> Work request
Scan the data below for lines holding the word "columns", and copy each line found.

> Exercise input
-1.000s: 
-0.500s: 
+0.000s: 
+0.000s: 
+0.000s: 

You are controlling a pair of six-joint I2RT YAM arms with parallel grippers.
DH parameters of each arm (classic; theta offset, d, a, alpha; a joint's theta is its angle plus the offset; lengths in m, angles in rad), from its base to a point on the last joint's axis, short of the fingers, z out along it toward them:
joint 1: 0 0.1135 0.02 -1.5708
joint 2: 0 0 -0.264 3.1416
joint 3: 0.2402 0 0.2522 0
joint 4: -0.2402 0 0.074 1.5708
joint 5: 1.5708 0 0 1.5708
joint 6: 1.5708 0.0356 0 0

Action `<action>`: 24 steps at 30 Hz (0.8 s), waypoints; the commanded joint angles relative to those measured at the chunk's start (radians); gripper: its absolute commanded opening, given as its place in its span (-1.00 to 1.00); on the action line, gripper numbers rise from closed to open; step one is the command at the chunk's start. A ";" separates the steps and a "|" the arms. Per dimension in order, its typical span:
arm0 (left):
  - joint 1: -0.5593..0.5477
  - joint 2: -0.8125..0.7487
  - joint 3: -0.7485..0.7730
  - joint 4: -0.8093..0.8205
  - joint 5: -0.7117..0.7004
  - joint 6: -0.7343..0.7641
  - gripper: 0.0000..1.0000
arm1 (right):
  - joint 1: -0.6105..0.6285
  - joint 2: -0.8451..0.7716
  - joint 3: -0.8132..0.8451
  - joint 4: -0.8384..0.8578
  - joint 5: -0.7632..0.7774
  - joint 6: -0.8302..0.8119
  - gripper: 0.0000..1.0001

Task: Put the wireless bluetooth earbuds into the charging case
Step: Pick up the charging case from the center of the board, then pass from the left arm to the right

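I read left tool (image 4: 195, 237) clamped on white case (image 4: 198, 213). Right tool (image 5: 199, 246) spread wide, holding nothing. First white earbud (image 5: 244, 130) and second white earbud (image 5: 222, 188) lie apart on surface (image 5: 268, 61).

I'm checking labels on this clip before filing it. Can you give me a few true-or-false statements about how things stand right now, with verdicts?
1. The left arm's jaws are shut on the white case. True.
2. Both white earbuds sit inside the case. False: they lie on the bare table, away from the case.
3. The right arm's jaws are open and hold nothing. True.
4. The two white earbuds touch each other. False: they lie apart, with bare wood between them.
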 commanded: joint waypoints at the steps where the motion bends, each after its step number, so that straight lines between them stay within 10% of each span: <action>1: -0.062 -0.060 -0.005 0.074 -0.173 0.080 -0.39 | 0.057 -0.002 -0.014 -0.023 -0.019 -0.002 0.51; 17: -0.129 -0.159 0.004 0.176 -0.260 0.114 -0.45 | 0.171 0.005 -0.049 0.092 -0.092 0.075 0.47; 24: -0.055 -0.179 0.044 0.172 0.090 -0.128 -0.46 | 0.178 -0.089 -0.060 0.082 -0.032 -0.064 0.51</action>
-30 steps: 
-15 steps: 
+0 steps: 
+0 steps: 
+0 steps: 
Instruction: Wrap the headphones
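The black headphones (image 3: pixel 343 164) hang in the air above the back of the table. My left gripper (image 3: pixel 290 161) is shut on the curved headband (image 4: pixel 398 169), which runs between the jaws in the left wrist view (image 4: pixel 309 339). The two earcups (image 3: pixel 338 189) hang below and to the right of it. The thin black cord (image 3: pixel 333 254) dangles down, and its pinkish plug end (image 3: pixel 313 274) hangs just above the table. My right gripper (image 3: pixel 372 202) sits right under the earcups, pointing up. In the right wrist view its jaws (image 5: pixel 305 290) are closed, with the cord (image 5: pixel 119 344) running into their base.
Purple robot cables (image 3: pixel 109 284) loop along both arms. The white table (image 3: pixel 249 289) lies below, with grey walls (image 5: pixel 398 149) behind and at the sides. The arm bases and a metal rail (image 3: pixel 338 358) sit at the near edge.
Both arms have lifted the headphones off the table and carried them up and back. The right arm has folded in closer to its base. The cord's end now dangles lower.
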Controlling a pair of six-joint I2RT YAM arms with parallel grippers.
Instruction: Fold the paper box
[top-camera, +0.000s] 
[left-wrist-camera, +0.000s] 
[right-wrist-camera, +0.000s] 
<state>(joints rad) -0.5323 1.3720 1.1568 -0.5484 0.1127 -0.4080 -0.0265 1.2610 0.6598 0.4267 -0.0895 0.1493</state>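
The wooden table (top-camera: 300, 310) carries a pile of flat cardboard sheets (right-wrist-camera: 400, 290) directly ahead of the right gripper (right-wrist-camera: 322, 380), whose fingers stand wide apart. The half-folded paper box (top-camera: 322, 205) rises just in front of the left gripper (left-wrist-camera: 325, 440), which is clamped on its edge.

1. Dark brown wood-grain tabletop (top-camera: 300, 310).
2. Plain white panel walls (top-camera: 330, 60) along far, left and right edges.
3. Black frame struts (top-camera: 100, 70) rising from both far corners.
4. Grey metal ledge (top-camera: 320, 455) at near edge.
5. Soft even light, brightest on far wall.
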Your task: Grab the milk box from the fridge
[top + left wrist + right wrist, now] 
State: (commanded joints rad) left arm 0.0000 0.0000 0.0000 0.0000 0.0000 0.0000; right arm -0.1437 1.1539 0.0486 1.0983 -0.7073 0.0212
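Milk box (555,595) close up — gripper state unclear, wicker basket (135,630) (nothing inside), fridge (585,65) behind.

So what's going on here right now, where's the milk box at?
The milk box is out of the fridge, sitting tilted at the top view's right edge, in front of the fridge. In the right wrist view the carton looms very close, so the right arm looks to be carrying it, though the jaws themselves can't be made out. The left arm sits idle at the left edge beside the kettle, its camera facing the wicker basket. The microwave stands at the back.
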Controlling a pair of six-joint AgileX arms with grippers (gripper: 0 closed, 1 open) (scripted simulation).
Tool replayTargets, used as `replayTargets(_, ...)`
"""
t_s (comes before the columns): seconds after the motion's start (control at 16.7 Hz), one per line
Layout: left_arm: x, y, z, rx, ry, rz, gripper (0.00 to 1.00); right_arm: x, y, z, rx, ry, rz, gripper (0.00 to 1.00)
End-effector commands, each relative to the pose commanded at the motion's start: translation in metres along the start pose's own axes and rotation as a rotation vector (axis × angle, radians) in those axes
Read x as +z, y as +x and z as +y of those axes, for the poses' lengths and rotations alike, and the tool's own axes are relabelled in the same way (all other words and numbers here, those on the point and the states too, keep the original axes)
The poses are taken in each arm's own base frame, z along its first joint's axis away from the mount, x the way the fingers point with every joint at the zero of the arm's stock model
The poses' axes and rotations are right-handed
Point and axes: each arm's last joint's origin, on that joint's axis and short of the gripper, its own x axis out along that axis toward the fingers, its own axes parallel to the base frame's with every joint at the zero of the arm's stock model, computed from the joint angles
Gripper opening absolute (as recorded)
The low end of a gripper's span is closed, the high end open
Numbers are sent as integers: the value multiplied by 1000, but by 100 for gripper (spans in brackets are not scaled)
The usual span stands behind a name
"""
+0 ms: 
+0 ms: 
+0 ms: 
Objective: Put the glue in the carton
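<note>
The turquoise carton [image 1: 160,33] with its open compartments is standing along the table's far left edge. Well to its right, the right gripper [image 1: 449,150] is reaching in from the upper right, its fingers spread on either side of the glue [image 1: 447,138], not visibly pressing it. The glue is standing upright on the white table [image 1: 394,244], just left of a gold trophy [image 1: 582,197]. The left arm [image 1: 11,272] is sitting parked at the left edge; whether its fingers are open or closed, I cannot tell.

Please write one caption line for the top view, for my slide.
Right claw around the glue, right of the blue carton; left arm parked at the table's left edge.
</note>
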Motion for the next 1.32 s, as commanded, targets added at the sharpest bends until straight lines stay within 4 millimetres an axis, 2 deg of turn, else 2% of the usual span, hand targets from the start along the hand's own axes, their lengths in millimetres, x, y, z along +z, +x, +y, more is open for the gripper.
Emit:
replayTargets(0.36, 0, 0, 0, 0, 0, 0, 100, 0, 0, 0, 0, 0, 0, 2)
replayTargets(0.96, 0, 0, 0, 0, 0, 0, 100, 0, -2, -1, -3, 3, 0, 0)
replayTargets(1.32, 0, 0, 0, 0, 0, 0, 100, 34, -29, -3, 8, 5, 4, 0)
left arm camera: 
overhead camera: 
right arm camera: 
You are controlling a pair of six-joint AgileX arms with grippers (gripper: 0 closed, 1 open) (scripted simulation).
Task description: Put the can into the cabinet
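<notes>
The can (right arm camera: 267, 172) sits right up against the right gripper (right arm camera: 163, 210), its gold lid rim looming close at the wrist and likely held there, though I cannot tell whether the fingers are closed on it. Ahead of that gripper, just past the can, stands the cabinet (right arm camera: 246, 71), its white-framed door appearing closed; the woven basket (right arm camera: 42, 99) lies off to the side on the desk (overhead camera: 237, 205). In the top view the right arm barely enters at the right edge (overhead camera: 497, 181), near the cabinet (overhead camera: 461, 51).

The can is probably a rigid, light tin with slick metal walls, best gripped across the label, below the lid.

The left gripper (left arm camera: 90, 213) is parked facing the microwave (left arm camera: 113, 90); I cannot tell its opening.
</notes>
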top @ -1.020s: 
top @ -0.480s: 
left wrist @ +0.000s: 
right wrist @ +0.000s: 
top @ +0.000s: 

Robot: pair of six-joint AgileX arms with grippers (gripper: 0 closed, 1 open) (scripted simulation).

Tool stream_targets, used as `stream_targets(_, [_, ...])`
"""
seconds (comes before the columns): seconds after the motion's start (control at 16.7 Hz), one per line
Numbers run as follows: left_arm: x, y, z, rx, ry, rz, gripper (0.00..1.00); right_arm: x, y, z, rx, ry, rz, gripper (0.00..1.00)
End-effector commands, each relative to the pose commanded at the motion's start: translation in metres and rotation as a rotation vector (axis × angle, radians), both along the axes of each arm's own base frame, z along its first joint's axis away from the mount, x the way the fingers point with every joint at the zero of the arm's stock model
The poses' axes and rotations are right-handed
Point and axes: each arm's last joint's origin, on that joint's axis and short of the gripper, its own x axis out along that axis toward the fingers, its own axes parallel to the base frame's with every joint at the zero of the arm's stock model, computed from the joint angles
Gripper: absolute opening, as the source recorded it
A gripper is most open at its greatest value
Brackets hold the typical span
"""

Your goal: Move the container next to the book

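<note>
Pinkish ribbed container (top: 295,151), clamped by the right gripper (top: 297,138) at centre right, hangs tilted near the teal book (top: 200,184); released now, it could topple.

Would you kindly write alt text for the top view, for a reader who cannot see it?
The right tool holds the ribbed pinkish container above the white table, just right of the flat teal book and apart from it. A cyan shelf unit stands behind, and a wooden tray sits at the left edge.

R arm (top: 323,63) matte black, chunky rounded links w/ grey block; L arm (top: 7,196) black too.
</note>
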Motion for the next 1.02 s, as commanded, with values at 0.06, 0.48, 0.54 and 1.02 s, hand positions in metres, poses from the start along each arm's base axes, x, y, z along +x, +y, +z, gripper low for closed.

> Solved exercise
t_s (comes before the columns): seconds after the motion's start (control at 16.7 Hz), one per line
seconds (comes before the columns): seconds after the motion's start (control at 16.7 Hz), one per line

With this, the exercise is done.